WITH sales_summary AS (
  SELECT ss_sold_date_sk,
    ss_item_sk,
    SUM(ss_ext_sales_price) AS ext_price
  FROM project.tpcds_10T.store_sales
  GROUP BY ss_sold_date_sk, ss_item_sk
)
SELECT dt.d_year,
  item.i_brand_id brand_id,
  item.i_brand brand,
  SUM(ext_price) AS ext_price
FROM sales_summary,
  project.tpcds_10T.date_dim dt,
  project.tpcds_10T.item
WHERE sales_summary.ss_sold_date_sk = dt.d_date_sk
  AND sales_summary.ss_item_sk = item.i_item_sk
    AND item.i_manager_id = 1
    AND dt.d_moy=12
    AND dt.d_year=1998
GROUP BY dt.d_year,
  item.i_brand,
  item.i_brand_id
ORDER BY dt.d_year,
  ext_price desc,
  brand_id
LIMIT 100

Puedes crear la vista de la siguiente forma:

CREATE OR REPLACE MATERIALIZED VIEW project-id.tpcds_10T.sales_summary_mv AS
  SELECT
    ss_sold_date_sk,
    ss_item_sk,
    SUM(ss_ext_sales_price) AS ext_price
  FROM project-id.tpcds_10T.store_sales
  GROUP BY ss_sold_date_sk, ss_item_sk

A continuación, puedes combinar la vista materializada con las tablas de dimensiones de la siguiente manera:

SELECT dt.d_year,
  item.i_brand_id brand_id,
  item.i_brand brand,
  SUM(ext_price) as ext_price
FROM sales_summary_mv,
  project.tpcds_10T.date_dim dt,
  project.tpcds_10T.item
WHERE sales_summary_mv.ss_sold_date_sk = dt.d_date_sk
  AND sales_summary_mv.ss_item_sk = item.i_item_sk
    AND item.i_manager_id = 1
    AND dt.d_moy=12
    AND dt.d_year=1998
GROUP BY dt.d_year,
  item.i_brand,
  item.i_brand_id
ORDER BY dt.d_year,
  ext_price desc,
  brand_id
LIMIT 100

Consideraciones de mantenimiento de las vistas materializadas

Supervisa el costo del trabajo de actualización y ajusta el intervalo de actualización automática si es necesario.
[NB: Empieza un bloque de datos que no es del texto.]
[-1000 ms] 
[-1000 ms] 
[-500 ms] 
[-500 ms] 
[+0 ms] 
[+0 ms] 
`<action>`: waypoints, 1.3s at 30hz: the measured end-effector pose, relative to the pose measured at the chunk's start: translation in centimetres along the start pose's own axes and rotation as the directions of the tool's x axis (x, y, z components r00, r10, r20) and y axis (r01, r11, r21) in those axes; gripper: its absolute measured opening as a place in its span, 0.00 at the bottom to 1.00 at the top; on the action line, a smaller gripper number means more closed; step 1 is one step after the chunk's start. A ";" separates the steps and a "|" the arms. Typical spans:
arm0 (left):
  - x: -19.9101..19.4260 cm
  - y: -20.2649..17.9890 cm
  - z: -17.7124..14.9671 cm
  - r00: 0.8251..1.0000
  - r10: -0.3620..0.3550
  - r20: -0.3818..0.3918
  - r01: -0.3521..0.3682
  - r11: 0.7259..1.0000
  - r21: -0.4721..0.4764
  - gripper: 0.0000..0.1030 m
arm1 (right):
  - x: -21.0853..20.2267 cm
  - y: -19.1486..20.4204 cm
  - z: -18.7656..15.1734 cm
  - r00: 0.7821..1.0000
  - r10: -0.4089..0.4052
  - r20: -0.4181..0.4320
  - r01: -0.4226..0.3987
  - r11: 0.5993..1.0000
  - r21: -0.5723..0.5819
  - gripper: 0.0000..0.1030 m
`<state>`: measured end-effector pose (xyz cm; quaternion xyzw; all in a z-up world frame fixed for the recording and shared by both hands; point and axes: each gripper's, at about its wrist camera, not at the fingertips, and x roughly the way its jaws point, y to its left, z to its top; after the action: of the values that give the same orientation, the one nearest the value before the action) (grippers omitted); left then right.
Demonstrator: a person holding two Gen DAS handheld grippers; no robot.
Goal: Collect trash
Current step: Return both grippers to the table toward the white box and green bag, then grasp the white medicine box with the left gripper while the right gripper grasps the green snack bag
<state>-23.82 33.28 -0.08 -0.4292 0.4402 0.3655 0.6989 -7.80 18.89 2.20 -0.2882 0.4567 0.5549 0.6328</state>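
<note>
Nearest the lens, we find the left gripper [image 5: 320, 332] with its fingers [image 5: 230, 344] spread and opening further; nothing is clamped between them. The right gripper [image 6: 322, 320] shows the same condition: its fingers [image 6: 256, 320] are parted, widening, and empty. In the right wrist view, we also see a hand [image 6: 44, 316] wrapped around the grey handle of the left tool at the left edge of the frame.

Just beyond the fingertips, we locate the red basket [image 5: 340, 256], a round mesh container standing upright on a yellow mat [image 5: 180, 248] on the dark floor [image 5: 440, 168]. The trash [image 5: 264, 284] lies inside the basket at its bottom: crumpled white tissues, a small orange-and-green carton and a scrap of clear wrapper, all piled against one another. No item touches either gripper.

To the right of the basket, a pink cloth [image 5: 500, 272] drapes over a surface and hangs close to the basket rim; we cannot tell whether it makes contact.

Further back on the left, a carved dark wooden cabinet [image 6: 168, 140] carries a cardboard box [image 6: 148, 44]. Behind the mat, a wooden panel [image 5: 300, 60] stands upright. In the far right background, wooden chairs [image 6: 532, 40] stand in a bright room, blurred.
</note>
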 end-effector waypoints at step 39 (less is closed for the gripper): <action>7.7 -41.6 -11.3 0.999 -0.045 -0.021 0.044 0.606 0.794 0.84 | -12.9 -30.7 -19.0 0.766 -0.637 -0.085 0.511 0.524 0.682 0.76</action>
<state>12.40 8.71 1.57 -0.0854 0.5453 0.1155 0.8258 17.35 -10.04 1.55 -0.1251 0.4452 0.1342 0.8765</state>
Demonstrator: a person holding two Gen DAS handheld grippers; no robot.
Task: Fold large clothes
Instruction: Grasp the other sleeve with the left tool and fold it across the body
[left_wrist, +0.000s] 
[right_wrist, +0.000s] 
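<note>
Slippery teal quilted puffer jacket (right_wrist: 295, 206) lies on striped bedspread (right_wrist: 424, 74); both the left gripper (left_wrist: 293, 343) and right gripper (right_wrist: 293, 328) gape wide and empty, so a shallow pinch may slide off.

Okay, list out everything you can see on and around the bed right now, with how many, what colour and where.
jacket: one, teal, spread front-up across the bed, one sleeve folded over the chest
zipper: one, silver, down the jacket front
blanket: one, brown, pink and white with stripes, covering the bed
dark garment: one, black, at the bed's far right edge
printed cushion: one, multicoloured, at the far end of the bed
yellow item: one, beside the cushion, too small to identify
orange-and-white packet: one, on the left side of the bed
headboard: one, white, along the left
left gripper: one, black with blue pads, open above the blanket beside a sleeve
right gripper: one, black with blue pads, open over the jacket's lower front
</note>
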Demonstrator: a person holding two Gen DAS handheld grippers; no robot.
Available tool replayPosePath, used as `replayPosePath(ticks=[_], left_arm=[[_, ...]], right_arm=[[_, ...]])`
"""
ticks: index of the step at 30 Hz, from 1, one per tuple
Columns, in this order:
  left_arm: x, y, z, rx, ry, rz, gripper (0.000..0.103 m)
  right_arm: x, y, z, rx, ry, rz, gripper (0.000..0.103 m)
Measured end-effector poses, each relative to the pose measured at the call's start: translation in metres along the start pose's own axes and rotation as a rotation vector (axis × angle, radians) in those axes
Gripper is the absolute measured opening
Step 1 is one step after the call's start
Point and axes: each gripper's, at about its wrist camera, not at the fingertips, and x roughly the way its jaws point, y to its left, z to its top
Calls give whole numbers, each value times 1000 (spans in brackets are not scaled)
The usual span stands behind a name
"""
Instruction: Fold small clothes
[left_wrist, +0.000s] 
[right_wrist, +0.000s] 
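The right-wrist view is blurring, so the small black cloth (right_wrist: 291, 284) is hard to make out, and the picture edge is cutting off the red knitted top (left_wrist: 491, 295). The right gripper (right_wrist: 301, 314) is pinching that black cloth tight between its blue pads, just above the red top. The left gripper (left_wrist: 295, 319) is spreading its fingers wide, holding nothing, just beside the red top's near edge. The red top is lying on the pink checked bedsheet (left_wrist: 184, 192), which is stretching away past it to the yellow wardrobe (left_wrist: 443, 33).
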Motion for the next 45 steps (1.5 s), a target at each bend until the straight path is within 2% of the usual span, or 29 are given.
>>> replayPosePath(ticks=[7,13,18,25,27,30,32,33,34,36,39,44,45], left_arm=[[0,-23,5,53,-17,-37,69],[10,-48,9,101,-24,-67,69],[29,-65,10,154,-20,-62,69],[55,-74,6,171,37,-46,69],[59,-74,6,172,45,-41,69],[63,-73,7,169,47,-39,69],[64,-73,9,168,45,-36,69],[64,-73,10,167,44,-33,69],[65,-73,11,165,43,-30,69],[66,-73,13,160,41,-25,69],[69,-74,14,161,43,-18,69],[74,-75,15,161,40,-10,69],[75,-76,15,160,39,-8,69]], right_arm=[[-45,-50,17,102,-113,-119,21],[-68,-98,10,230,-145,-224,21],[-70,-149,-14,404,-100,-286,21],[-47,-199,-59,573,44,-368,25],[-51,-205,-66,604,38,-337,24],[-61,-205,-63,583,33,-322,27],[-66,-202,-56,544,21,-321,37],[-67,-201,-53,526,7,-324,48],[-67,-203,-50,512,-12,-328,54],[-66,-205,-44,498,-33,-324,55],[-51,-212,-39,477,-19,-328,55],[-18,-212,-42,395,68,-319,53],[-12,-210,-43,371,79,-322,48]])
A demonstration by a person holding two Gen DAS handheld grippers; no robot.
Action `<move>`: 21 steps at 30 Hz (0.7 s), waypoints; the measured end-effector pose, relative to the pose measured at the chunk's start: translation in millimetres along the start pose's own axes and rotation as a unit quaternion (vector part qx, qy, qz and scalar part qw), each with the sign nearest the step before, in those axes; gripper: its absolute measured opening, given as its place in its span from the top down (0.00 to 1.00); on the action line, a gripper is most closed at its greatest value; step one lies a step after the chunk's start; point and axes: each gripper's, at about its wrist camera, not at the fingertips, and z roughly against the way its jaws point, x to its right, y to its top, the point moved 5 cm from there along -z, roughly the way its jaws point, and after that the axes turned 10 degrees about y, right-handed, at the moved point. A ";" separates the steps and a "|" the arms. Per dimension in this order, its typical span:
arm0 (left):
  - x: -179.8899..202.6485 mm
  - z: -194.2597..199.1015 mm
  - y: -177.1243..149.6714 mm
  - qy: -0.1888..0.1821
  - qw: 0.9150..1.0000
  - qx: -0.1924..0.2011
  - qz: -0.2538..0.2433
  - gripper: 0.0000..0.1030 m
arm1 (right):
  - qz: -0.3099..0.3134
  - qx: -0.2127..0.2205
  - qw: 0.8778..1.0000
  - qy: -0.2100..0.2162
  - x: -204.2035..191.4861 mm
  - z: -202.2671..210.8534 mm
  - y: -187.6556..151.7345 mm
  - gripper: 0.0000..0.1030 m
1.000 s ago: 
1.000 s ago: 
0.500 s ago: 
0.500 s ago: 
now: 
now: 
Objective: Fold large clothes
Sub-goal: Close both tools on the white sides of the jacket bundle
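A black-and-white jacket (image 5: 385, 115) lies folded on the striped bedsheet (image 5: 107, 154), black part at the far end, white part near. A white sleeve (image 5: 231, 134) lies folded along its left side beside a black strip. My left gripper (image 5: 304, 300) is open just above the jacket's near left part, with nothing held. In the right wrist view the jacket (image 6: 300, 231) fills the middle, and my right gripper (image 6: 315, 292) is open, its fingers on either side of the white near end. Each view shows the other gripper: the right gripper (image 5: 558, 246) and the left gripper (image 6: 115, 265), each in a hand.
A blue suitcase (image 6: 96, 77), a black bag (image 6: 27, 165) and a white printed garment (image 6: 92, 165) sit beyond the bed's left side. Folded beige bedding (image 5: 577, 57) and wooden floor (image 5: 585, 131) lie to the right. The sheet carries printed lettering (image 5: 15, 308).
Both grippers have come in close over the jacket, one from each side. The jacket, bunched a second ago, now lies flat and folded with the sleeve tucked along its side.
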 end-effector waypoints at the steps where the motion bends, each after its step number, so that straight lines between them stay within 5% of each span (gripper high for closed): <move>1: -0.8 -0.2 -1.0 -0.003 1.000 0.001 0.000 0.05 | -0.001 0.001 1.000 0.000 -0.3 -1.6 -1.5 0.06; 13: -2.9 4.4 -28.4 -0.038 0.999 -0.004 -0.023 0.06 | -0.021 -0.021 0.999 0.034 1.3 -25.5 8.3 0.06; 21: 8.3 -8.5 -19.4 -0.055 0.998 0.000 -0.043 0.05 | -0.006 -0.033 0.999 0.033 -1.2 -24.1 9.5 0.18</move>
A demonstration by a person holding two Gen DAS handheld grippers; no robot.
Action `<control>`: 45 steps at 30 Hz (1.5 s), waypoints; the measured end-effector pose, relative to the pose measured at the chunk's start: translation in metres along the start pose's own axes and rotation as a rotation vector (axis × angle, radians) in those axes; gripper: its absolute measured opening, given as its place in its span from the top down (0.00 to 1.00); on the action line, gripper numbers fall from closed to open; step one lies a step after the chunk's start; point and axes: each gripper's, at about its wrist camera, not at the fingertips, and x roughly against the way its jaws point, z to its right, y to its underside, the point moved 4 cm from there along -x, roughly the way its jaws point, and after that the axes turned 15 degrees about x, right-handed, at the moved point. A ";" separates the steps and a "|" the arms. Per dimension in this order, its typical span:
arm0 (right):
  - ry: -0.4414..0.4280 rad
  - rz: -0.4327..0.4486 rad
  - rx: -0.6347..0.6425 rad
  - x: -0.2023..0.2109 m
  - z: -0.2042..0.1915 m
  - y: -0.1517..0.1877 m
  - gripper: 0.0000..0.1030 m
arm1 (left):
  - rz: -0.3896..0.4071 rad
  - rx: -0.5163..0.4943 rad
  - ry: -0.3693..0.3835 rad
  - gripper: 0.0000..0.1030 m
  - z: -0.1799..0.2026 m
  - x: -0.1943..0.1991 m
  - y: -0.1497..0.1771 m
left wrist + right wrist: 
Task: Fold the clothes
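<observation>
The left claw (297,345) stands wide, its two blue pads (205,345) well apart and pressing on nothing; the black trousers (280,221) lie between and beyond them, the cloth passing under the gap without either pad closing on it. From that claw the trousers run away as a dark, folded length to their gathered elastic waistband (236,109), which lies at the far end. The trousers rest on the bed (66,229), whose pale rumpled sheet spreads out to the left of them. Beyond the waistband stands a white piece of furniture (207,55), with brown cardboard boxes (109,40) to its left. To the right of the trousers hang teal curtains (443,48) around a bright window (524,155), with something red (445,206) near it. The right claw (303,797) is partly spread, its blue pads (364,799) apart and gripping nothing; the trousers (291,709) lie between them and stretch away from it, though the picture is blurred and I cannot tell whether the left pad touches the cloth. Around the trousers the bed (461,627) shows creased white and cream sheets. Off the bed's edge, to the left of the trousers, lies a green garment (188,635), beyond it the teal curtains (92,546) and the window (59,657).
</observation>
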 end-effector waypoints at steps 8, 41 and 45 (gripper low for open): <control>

En particular, supervisa total_bytes_processed y total_slot_ms.

Por ejemplo, si la tasa de transferencia de la tabla base es relativamente pequeña, tiene sentido actualizar la vista con menos frecuencia. En caso contrario, si los datos subyacentes cambian rápidamente, tiene sentido actualizar con más frecuencia.

Si la tabla base transfiere en períodos predefinidos, como una canalización nocturna de extracción, transformación y carga (ETL), considera controlar por completo el programa de mantenimiento de vistas materializadas de la siguiente manera:

  1. Inhabilita la actualización automática.

  2. Realiza una actualización manual, ya sea como parte de la canalización de ETL o mediante la configuración de una consulta programada en momentos específicos del día.

Ver la seguridad

Para controlar el acceso a las vistas de BigQuery, consulta Controla el acceso a las vistas.